Second 95 (79.8; 72.8-86.7) 100 (84; 77.7-90.3) 85 (71.4; 63.4-79.4) 100 (84; 77.7-90.3) 109 (91.6; 86.4-96.8) .001 0.086 Grok > DeepSeek

Third 96 (80.7; 73.9-87.5) 107 (89.9; 84.5-95.4) 86 (72.3; 64.3-80.2) 100 (84; 77.7-90.3) 109 (91.6; 86.4-96.8) <.001 0.094 (Grok=Copilot) > DeepSeek
Consistency

No change in answer 118 (99.2; 97.7-100) 112 (94.1; 89.2-99) 115 (96.6; 92.9-100) 117 (98.3; 95.9-100) 119 (100; 100-100) .02 0.069 No significant pairwise difference (after Bonferroni adjustment)

aEffect size is reported using Cramér V, which measures the strength of association between categorical variables (0.10=small, 0.30=medium, and 0.50=large).

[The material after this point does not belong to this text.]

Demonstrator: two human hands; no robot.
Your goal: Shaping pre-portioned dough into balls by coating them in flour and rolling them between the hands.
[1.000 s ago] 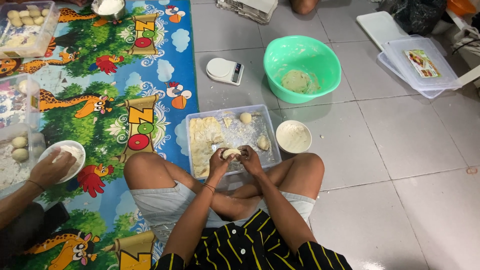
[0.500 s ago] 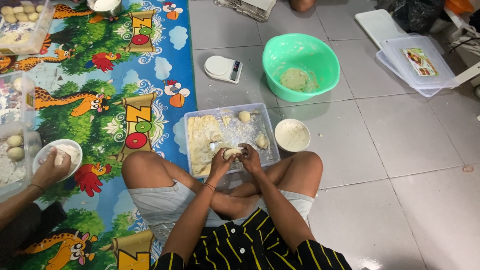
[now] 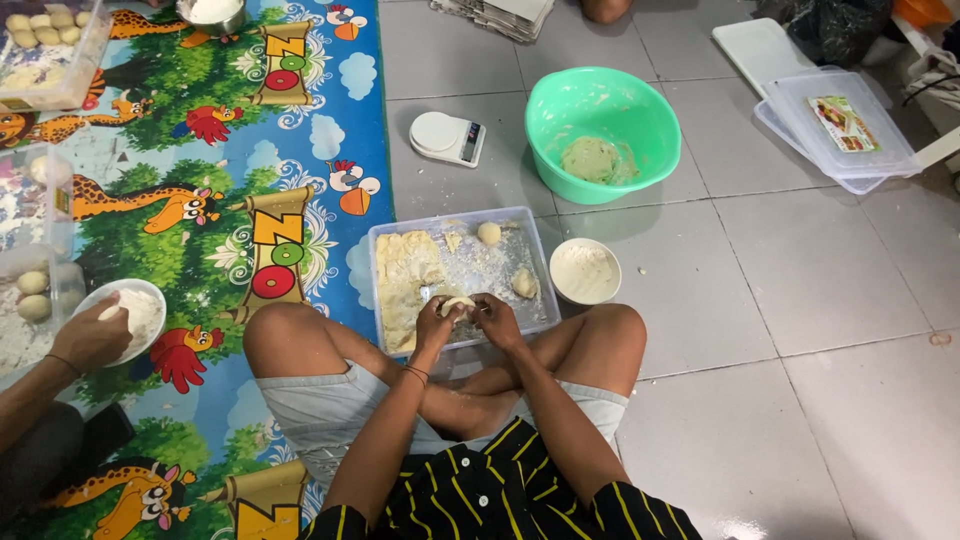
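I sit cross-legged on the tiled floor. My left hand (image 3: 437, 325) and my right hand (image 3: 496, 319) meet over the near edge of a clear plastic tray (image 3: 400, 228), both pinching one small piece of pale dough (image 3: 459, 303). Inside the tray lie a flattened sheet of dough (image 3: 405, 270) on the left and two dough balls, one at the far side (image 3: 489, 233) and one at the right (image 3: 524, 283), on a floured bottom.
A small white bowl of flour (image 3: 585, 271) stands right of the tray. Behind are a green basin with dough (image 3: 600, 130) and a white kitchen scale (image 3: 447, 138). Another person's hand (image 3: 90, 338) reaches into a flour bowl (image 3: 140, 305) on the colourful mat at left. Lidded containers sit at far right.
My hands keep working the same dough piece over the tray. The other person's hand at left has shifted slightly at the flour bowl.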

bP values for post hoc pairwise comparisons were Bonferroni-adjusted to control for multiple testing. Omnibus chi-square P values are unadjusted. P<.05 is statistically significant.

cThe first, second, and third attempts correspond to the initial answer, the response after the first confirmation prompt “Are you sure?,” and the response after the second confirmation prompt “Are you sure?,” respectively.